Progesterone pills may also be used in treating heavy periods. The first half of the menstrual cycle is dominated by estrogen and the second half by progesterone. The hormone progesterone plays a role in pregnancy but also helps in regulating the menstrual cycle. It may be administered for a short duration of around 10 days to correct the hormonal imbalance responsible for heavy bleeding and stabilize the cycle. In this way it can be used to reduce excessive bleeding.
Another method of treating heavy periods is to use a hormonal intrauterine device (IUD). It releases a type of progestin which are chemicals that are similar to progesterone. The hormonal IUD thins the endometrium which lines the inside of the uterus. As a result the menstrual blood flow decreases. It also helps to ease cramping. These types of IUDs are used for preventing pregnancy but are also beneficial in the treatment of heavy periods.

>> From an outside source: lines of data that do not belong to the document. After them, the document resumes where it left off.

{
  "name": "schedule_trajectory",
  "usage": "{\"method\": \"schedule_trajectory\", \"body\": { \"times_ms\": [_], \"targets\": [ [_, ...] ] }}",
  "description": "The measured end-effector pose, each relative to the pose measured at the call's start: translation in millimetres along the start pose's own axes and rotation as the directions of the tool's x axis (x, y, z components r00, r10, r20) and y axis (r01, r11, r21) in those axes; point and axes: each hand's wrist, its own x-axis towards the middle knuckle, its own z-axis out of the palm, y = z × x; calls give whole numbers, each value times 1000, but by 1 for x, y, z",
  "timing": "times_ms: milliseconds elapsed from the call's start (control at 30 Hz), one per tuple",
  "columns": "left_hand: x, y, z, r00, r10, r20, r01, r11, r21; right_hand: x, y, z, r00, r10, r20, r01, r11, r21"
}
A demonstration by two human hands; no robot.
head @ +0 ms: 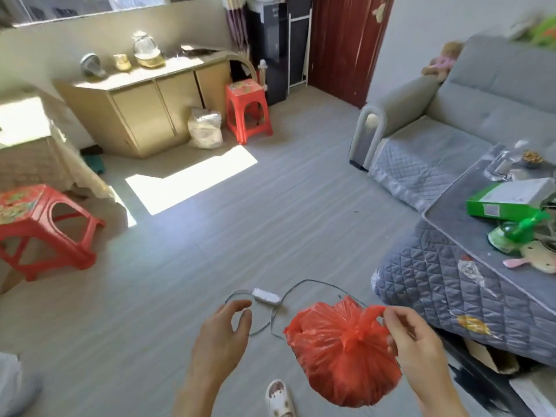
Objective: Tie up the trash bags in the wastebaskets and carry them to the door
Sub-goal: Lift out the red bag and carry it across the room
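Note:
A full red trash bag (343,353) hangs in the air at the bottom centre, its top knotted into a twisted tail. My right hand (412,344) pinches that tail and carries the bag. To the bag's left, my left hand (222,332) holds nothing, with its fingers loosely curled and apart from the plastic. A dark red door (346,43) stands at the far end of the room. No wastebasket is in view.
A white power strip with its cable (266,294) lies on the grey floor just ahead. Two red stools (42,227) (246,106) stand left and far centre. A grey sofa (469,121) and a cluttered quilted table (469,266) fill the right. A white sack (206,127) leans on the cabinet (144,103).

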Motion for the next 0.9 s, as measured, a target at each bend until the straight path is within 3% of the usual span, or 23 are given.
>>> {"method": "schedule_trajectory", "body": {
  "times_ms": [200,400,567,733,900],
  "targets": [
    [195,110,-25,975,216,57,-218,975,30,142,-86,44,991,-69,-115,74,996,42],
    [367,193,-15,947,304,102,-311,948,64,308,-152,91,984,-102,-146,120,986,115],
    [515,243,-5,970,245,11,-244,970,-8,463,-202,132,988,-105,-111,121,981,151],
    [635,290,-5,978,201,45,-200,979,-36,586,-261,164,995,-77,-58,84,989,122],
    [753,324,6,988,146,47,-143,988,-62,704,-307,184,990,-96,-105,107,989,104]
  ]
}}
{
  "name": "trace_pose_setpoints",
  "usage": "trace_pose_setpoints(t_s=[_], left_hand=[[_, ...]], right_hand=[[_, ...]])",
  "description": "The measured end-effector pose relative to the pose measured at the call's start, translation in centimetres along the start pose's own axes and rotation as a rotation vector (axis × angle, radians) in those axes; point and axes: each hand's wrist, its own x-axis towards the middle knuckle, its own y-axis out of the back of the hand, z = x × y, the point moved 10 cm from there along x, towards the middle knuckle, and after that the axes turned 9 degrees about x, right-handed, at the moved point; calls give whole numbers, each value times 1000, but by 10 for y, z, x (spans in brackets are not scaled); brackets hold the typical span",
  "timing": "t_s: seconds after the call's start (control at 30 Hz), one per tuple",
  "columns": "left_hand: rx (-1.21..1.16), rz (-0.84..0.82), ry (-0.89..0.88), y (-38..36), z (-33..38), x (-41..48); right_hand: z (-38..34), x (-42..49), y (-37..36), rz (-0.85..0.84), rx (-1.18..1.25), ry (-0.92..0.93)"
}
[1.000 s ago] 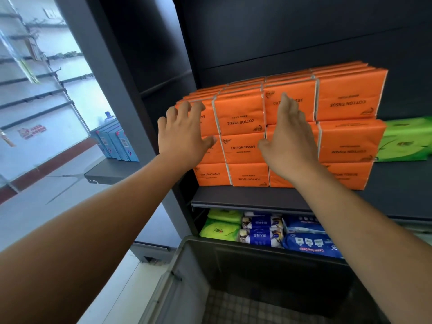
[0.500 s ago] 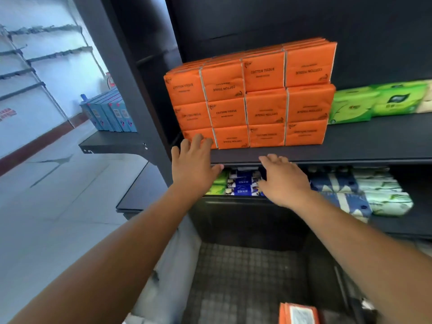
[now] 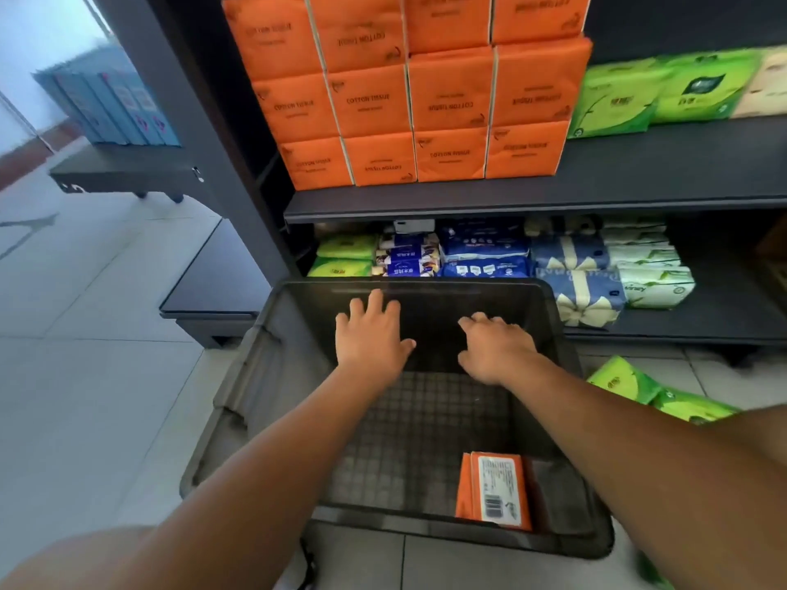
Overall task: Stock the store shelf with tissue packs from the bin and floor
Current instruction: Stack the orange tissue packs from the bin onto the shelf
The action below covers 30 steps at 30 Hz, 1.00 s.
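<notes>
Orange tissue packs [image 3: 409, 91] stand stacked in rows on the dark shelf [image 3: 639, 172]. Below me is the dark bin [image 3: 264, 376], with orange tissue packs [image 3: 494, 489] standing against its near wall. My left hand [image 3: 368, 334] hovers over the bin's far side, fingers spread and empty. My right hand [image 3: 494, 347] is beside it, fingers relaxed, holding nothing. Green tissue packs [image 3: 656, 393] lie on the floor to the right of the bin.
Green packs [image 3: 664, 91] sit on the shelf right of the orange stack. The lower shelf [image 3: 724, 321] holds blue, white and green packs [image 3: 481, 255]. Blue boxes [image 3: 115, 104] stand on a low platform [image 3: 127, 172] at left. Tiled floor [image 3: 85, 334] spreads left.
Both hands have dropped from the orange stack on the shelf down to above the bin. The view has tilted down, showing the bin's inside and the orange packs in it.
</notes>
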Motion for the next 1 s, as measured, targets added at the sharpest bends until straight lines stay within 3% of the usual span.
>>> trace_pose_setpoints(t_s=[0.13, 0.23, 0.43, 0.67, 1.0], left_hand=[[8, -188, -68, -46, 37, 2], [87, -263, -223, -80, 73, -5], [241, -349, -682, -140, 151, -35], [469, -304, -1310, -201, 209, -98], [436, -295, -1361, -248, 225, -93]], right_hand=[[9, 11, -2, -15, 118, -65], [18, 21, -2, -21, 191, -104], [47, 35, -28, -108, 273, -124], [64, 46, -69, -227, 252, -50], [72, 70, -89, -235, 256, -48]])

Dilation and curettage (D&C) is a minor surgical procedure that can be used to treat heavy periods. It is commonly conducted procedure and very effective for menorrhagia. However, it may not have lasting effects and may have to be repeated several times. In a D&C, the cervix is first dilated and the inner lining of the uterus known as the endometrium is scraped with an instrument known as a curette. It is usually performed under general anesthesia (GA) and does not require an overnight hospital stay.
Scoping The Uterus
A hysteroscope is an instrument that is used to view the cervix and uterus. It is a long thin tube with a light that is inserted through the vagina. The procedure is known as a hysteroscopy. It can be done to examine and diagnose a problem in which case it is referred to as a diagnostic hysteroscopy. When it is done to correct a problem like removing a polyp, then it is known as an operative hysteroscopy. Once the doctor can spot the problem during hysteroscopy, it can be surgically corrected. This should control menorrhagia.
Ablation And Resection
If other measures have not worked in stopping heavy periods, and if the bleeding is severe, your doctor may suggest other more invasive procedures. One of these procedures is endometrial ablation. Here the inner lining of the uterus is permanently destroyed. It is effective in reducing bleeding but also compromises a woman’s ability to fall pregnant. Another procedure known as endometrial resection removes the inner lining of the uterus. The ability to fall pregnant is also compromised with this procedure
Removing The Uterus
A hysterectomy is the surgical removal of the uterus. It is usually the last option for heavy bleeding. A hysterectomy will stop the abnormal vaginal bleeding but it will also mean that you cannot conceive ever again. Menstrual periods will stop permanently. The procedure is usually conducted in women approaching menopause or during menopause. It is sometimes performed in younger women but only after careful consultation and once it is decided that no more children are desired.